International Student Volunteers
- Abbreviation: ISV
- Formation: 2002
- Type: Non-profit, NGO
- Legal status: Dissolved
- Purpose: Humanitarian
- Headquarters: Yorba Linda, California, U.S.
- Locations: Australia, Costa Rica, New Zealand, Thailand, Dominican Republic, Bosnia, Croatia, Ecuador, South Africa;
- Region served: North America, South East Asia, Oceania, Europe, South America, Southern Africa
- Students: 125,000
- Website: Official website
- Formerly called: Youth in Action

= International Student Volunteers =

Non-profit organization

International Student Volunteers (ISV) was a non-profit organization organized in Yorba Linda, California in 2002 and dissolved in 2018. Originally founded under the name Youth in Action, it operated on a voluntary basis and provided educational and travel programs for university students. After it dissolved, a different company named International Students Volunteer Inc. was established in 2019 and dissolved in 2024.

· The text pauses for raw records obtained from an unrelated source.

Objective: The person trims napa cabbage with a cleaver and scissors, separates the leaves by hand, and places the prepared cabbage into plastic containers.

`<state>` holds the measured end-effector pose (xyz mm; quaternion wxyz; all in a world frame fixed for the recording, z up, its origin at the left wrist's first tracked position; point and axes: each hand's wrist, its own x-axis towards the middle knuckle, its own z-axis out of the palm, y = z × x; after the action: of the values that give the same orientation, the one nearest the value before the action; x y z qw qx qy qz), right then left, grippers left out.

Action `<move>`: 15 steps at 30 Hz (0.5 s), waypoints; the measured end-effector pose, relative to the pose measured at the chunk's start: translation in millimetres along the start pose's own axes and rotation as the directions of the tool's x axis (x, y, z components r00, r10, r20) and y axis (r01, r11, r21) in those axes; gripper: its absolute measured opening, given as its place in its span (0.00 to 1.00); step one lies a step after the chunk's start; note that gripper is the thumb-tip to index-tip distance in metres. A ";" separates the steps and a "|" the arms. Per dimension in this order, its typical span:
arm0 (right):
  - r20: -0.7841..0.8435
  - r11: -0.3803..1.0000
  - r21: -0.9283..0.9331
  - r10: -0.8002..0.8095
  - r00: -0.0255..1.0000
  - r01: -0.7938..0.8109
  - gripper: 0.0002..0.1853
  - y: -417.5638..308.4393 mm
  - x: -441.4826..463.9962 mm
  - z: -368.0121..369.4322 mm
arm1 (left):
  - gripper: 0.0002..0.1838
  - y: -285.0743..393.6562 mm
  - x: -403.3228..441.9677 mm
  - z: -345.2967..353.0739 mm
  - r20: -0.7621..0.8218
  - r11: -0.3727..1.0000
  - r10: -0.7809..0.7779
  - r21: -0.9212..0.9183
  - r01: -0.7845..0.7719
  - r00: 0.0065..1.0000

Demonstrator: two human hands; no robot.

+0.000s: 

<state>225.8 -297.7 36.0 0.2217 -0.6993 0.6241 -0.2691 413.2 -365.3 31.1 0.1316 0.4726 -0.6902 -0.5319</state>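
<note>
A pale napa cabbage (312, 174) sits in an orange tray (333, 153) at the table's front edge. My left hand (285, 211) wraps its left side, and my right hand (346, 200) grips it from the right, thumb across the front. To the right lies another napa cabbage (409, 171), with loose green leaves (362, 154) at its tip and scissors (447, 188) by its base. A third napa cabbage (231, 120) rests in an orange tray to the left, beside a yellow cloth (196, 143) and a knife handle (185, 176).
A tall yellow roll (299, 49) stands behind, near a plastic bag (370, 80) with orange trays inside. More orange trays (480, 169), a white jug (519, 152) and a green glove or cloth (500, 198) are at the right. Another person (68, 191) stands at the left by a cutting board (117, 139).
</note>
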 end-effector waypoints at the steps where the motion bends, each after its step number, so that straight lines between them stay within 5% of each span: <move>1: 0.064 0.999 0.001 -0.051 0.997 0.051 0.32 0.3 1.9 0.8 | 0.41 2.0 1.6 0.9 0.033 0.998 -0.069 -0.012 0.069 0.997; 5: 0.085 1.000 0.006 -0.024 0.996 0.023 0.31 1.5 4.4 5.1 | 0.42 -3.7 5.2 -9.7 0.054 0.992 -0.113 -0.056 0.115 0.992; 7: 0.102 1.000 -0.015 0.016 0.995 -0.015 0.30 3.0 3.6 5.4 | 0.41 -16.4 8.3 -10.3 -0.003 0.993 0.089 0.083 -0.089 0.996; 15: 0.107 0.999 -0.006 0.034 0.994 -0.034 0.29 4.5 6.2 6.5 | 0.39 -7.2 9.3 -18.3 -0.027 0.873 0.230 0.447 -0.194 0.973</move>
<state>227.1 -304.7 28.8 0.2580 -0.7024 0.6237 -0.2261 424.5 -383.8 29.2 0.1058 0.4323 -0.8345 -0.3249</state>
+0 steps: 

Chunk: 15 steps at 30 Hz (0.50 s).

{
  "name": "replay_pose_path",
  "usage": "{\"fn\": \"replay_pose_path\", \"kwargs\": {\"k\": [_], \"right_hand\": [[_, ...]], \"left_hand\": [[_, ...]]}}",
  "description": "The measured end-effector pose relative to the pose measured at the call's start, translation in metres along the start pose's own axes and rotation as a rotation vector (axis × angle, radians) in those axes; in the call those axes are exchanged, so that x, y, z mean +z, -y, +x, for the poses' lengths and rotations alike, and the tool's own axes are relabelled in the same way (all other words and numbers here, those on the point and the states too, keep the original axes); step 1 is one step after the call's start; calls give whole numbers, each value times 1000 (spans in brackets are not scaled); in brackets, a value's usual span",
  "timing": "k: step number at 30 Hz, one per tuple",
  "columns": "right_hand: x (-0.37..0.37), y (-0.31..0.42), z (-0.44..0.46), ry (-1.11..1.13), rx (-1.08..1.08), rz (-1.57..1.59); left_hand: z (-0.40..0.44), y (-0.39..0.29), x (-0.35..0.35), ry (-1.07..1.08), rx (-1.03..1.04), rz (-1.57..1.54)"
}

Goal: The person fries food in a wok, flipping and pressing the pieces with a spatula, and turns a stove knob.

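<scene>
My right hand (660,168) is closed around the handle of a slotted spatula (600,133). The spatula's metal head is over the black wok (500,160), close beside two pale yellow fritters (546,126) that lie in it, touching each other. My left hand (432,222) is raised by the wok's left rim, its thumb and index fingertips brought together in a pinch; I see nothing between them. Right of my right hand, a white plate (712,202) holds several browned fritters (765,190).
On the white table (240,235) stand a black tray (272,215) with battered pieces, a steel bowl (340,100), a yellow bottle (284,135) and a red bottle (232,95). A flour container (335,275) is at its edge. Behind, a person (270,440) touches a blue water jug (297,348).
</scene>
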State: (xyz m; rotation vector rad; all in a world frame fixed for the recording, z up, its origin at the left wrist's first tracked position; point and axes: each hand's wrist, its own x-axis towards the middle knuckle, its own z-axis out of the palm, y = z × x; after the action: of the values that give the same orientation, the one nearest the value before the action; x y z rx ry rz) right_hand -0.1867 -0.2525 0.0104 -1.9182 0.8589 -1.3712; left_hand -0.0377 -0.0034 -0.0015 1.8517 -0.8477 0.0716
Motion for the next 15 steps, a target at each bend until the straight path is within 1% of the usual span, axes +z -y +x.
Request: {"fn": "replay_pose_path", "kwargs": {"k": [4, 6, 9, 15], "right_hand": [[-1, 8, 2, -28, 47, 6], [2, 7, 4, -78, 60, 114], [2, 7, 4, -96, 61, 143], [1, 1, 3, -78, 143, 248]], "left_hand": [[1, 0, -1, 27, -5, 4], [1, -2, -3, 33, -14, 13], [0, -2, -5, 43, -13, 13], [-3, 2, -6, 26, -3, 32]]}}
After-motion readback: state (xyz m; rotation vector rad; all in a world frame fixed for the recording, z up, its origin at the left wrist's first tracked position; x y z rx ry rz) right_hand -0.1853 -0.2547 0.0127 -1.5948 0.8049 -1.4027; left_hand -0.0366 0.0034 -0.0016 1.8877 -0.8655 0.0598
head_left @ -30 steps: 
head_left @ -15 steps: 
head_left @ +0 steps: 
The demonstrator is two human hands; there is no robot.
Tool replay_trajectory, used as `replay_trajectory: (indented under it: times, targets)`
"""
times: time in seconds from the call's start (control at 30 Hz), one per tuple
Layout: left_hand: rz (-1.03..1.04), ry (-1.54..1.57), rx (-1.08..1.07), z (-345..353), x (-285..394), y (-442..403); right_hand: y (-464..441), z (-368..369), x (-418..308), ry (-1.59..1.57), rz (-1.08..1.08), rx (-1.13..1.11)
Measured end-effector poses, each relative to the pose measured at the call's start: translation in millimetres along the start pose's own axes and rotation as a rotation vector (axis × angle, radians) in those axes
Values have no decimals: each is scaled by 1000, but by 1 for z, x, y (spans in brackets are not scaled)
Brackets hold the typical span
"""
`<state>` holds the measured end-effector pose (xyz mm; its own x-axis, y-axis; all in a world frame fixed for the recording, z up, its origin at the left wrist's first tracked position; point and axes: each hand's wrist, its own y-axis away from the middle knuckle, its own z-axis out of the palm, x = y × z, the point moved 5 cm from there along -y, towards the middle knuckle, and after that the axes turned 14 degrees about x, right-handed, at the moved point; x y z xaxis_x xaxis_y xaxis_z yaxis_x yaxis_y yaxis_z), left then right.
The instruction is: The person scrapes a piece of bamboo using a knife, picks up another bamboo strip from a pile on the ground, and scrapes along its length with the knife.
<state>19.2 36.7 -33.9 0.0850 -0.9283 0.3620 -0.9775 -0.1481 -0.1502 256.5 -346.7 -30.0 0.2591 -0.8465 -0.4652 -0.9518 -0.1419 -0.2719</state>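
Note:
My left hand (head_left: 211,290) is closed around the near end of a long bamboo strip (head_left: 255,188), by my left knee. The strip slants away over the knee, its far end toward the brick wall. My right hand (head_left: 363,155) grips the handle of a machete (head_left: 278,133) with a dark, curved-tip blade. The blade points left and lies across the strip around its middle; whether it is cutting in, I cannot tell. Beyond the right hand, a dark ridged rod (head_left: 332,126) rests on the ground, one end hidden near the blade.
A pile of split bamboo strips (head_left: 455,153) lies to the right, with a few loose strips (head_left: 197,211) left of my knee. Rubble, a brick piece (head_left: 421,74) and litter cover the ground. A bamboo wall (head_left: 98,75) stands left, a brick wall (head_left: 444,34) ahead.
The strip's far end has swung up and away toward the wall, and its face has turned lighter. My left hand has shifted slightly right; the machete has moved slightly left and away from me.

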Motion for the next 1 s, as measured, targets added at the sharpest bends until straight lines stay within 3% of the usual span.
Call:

During the original organization's years of activity over 40,000 students traveled with it, volunteering for projects in Australia, New Zealand, Costa Rica, the Dominican Republic, Romania, Croatia, Bosnia, the United States, Thailand, Ecuador, and South Africa.

== Program ==
=== Volunteer projects ===
Participants underwent a two-week program in small groups led by an ISV Project Leader, collaborating with local grassroots organizations to enhance the local environment or support community welfare.

The organization partnered with organizations like Habitat for Humanity, Conservation International, and Conservation Volunteers Australia.

Projects undertaken by ISV encompassed conservation, humanitarian efforts, or a blend of both, such as projects regarding children's education, environmental conservation, wildlife surveys, teaching English, and construction initiatives. ISV established long-term partnerships with organizations like the Wild Mountains Trust, focusing on environmental education in Australia.

=== Adventure tour ===
The program had a second component consisting of two weeks of travel, exploration, discovery, and adventure in the host country. The tours were run and operated by ISV with an ISV Tour Leader. Participants traveled through their host country, learning about its environment and culture while taking part in activities such as white water rafting, city tours, horseback riding, snorkeling, glacier treks, waterfall rappelling, and cultural shows.

=== Academic credit ===
Universities in the United States, United Kingdom, and Australia provided academic credits by an ISV Program Syllabus that the accrediting institutions approved. The educational focus was on Natural Resource Management and Sustainable Development, with an emphasis on the program's opportunities for experiential education in an international volunteer setting.

The organization was criticized by the University of Nebraska–Lincoln, who said, "[ISV] mislead students about the possibility of earning academic credit...with no sense of a university's processes or the likelihood that a student will receive credit."

ISV was selected as one of the top ten volunteer organizations in the world by the International Voluntary Service Task Force, part of the US Center for Citizen Diplomacy.

Most of ISV's participants were university students from the US, Canada, the UK, Australia, and New Zealand. The program was offered during the summer months (Northern and Southern Hemisphere summers) and consisted of two or four-week programs in selected countries. ISV also offered three-week-long high school programs for students aged 15 to 18 in Costa Rica, Thailand, the Dominican Republic, and New Zealand.